----- Dataset content

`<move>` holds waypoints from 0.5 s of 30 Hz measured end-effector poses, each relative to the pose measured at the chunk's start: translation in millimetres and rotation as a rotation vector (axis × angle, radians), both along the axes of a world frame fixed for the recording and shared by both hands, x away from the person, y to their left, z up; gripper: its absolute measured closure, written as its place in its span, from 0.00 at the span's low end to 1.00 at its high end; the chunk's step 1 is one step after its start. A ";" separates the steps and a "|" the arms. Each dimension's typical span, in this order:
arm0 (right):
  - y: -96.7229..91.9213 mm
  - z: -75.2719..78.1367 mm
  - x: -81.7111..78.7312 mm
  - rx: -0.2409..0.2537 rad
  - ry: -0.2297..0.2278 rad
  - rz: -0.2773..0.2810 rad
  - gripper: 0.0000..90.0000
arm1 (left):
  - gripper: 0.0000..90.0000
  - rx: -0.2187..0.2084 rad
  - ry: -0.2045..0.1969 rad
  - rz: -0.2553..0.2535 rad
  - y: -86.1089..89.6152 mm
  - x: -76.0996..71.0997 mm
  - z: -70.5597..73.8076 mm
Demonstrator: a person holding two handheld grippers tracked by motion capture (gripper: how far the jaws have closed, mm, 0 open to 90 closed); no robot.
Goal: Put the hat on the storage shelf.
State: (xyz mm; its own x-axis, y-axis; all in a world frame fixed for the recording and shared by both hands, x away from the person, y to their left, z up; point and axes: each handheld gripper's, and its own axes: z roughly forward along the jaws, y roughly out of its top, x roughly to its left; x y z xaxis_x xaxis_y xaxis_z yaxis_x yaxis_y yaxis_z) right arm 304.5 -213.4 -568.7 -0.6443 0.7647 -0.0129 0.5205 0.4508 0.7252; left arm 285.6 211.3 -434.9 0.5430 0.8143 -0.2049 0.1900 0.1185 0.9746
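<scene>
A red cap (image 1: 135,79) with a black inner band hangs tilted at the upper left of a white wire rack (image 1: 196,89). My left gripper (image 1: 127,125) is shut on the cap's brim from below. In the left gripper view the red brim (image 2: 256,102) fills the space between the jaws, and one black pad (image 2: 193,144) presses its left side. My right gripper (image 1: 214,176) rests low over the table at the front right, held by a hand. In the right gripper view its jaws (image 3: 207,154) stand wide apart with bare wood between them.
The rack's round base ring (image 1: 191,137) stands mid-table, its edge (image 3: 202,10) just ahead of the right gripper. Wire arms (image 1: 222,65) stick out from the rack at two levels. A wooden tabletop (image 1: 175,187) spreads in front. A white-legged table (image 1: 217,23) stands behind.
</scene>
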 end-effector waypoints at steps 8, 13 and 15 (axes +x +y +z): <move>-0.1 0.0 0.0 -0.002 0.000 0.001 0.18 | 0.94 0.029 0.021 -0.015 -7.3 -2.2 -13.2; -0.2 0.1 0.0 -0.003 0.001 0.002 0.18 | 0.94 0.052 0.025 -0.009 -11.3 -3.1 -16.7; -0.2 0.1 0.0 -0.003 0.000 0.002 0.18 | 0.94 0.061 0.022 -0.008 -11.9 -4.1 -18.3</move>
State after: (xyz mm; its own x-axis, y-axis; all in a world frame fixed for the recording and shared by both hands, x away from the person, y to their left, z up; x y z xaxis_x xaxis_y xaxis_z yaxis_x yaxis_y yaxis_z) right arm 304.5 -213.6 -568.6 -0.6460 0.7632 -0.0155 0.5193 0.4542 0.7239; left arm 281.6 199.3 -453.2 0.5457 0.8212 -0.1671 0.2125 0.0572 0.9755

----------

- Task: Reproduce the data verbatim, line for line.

- Answer for this exercise:
`<move>` holds waypoints from 0.5 s of 30 Hz measured end-effector poses, each relative to the pose measured at the chunk's start: translation in millimetres and rotation as a rotation vector (axis × angle, radians), both along the axes of a world frame fixed for the recording and shared by both hands, x away from the person, y to their left, z up; gripper: its absolute measured closure, written as its place in its span, from 0.00 at the span's low end to 1.00 at its high end; the chunk's step 1 is one step after its start. A ";" separates the steps and a "|" the arms. Each dimension's typical span, in this order:
arm0 (right):
  - y: -96.7229..91.9213 mm
  - z: -75.2719..78.1367 mm
  - x: -81.7111..78.7312 mm
  - rx: -0.2409..0.2537 rad
  - ry: -0.2297..0.2278 rad
  - rz: -0.2773..0.2810 rad
  - gripper: 0.0000..90.0000
arm1 (left):
  - gripper: 0.0000..90.0000
  - rx: -0.2187..0.2084 rad
  - ry: -0.2045..0.1969 rad
  - rz: -0.2553..0.2535 rad
  - y: -86.1089..89.6152 mm
  - x: -76.0996..71.0997 mm
  - z: -70.5597..73.8076 mm
Demonstrator: a person holding two handheld grippers tracked by motion capture (gripper: how far the jaws have closed, mm, 0 open to 90 closed); no robot.
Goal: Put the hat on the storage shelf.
State: (xyz mm; its own x-axis, y-axis; all in a world frame fixed for the recording and shared by both hands, x away from the person, y to their left, z up; point and axes: each handheld gripper's, and its own axes: z roughly forward along the jaws, y roughly out of its top, x roughly to its left; x y z xaxis_x xaxis_y xaxis_z yaxis_x yaxis_y yaxis_z) right arm 304.5 -213.4 -568.7 -0.6443 0.7647 -0.0129 0.5205 0.4508 0.7252; left arm 285.6 211.3 -434.9 0.5430 0.8143 -0.2049 0.1900 0.1185 0.9746
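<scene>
A red cap (image 1: 135,79) with a black inner band hangs tilted at the upper left of a white wire rack (image 1: 196,89). My left gripper (image 1: 127,125) is shut on the cap's brim from below. In the left gripper view the red brim (image 2: 256,102) fills the space between the jaws, and one black pad (image 2: 193,144) presses its left side. My right gripper (image 1: 214,176) rests low over the table at the front right, held by a hand. In the right gripper view its jaws (image 3: 207,154) stand wide apart with bare wood between them.
The rack's round base ring (image 1: 191,137) stands mid-table, its edge (image 3: 202,10) just ahead of the right gripper. Wire arms (image 1: 222,65) stick out from the rack at two levels. A wooden tabletop (image 1: 175,187) spreads in front. A white-legged table (image 1: 217,23) stands behind.
</scene>
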 end-effector waypoints at steps 8, 13 and 15 (axes +x +y +z): <move>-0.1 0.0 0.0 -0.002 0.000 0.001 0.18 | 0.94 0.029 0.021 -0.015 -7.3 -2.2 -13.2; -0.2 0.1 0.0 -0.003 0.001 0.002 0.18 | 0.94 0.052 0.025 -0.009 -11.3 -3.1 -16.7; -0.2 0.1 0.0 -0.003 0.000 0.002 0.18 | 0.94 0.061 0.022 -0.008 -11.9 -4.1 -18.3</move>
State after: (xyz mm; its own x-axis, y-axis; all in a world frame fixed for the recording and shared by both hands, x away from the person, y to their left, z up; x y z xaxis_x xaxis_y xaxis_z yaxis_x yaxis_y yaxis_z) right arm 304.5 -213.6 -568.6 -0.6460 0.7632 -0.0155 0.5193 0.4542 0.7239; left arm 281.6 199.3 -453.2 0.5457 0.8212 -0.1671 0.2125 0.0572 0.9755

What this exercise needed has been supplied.